The Roman Catholic Man and the Virtue of Love

It is my belief that fewer words are so horribly misused in western culture than the word 'love.' Most see love as an emotion.  It burns hot one minute and freezes over the next.  We fall in and out of love.   This is nothing new. For the Greeks, they had three different words for love: eros, philos, and agape.  The three could not be interchanged.  Eros described the desire that someone had for something or someone.  Philos /philia described the fondness for something or someone.  Agape is a total self giving.  It could be said that eros seeks what you can do for me, philos seeks mutual accommodation, and agape focuses on what I can do for you.  Eros is not used in the Bible.  Philos is rarely used.  Agape, is almost exclusively used every time the word 'love' comes up in the Scriptures.

Agape is a virtue that requires the self gift of God first before we can respond. St John  says in his first epistle that, "We love, because He first loved us." (I John 4:19)  It is a virtue, which means that it is something that grows within us because of the discipline of intentional self-giving.  For the Roman Catholic man, this virtue is the prime motivator of all of the other virtues, both cardinal and theological.  We seek prudence because we love.  We seek to have self-control because we love.  We give to another what they need because we love.  We stand strong because we love.  We set our priorities towards the things of heaven because we love.  We act in deference and obedience to the will of God because we love.  The Roman Catholic Man who cultivates the virtue of love is the tower of strength that is needed so badly in the family and the parish!  The more he cultivates the divine gift of love, the stronger his relationship with God and the stronger his relationship with others.

When love is misdirected and ordered to the things of the world, it is the most destructive of forces.  St Paul tells us the love of money is the root of all evil ( I Timothy 6:10).  In fact, there is another word for this:lust.
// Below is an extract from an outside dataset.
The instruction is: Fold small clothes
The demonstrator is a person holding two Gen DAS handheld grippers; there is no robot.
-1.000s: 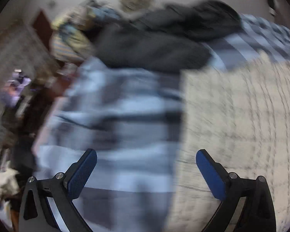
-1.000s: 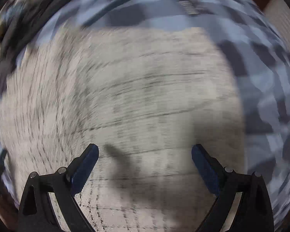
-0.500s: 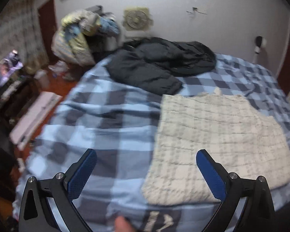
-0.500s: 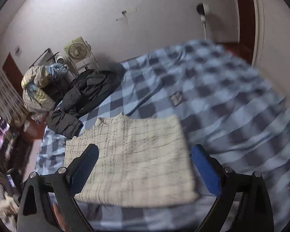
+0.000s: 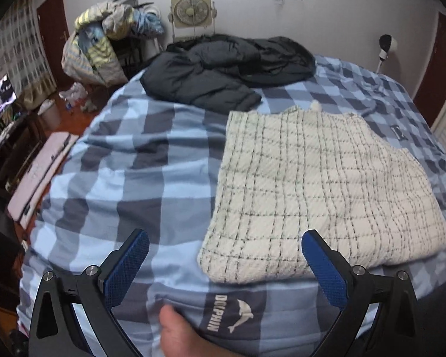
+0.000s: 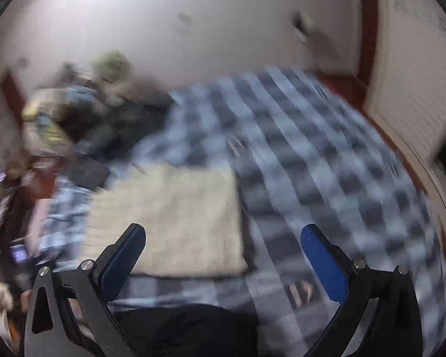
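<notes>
A cream garment with a thin dark grid (image 5: 318, 184) lies folded into a flat rectangle on the blue checked bedspread (image 5: 128, 160), near the bed's front edge. My left gripper (image 5: 223, 264) is open and empty, held back from the bed with the garment's near corner between its fingers in view. My right gripper (image 6: 223, 258) is open and empty too. Its view is blurred and shows the garment (image 6: 169, 217) to the left and the bedspread (image 6: 327, 178) to the right.
A black puffy jacket (image 5: 223, 68) lies at the far side of the bed. A heap of clothes (image 5: 101, 38) and a box fan (image 5: 190, 9) stand by the far wall. A bare foot (image 5: 181, 336) shows below the bed's edge. Furniture lines the left wall.
Both grippers have pulled up and back from close over the garment, so the whole bed now shows. The right gripper is still swinging. Both stay open.
</notes>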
As the virtue of love is completely self giving, the deadly sin of lust is a perversion of love, a complete taking. Lust reduces a person as a means to an end.  Whether that end is sexual pleasure, wealth. power, possessions, fame, or influence , lust will drain all dignity from the other so as to satiate the self.

Love is the summation of the virtues.  The greatest summation of love for the Roman Catholic man is Jesus Christ on the cross.  The selflessness of the virtue of love is willing to suffer and sacrifice for what is loved.  To give an example, I remember years ago that my dad fed himself last at dinner.  We were poor.  I thought it was just what a man did as a matter of honor.  He never complained about it.  Out of respect we would save the biggest piece of chicken for him.  What he was doing , though, was making sure his wife and children got fed first.  It is a small gesture.  But the virtue of love leads us to gladly put the needs of others first, especially the needs of those placed in our care.  It is something that grows as it is practiced.

When we Roman Catholic men look at the world around us we can see the triumph of lust over love in this society.  Pleasure comes first.  Fun comes first.  Recreation or faith?  Recreation comes first.  We see the reign of entitlement in our culture.  Many want everything for free; life is about someone else satiating me!  There is no other course for this to go other than a complete breakdown of the culture.

We Roman Catholic men need to stand tall in witness to what the actual virtue of love can do and what it looks like.  Marriage will only last for as long as the complete self giving virtue of love is its anchor.  Many will say that the latest trend to same sex marriage has destroyed the institution of marriage.  That is like saying the bulldozer took down the skyscraper.  No the wrecking ball did. Decade after decade after decade.  That wrecking ball was the acceptance of divorce, artificial birth control, promiscuity, pornography, and abortion.  These things are inconsistent with self-giving love.  They are its natural enemy.  In fact, every major breakdown we have can be directly attributed to the lack of ability or desire to cultivate the virtue of love.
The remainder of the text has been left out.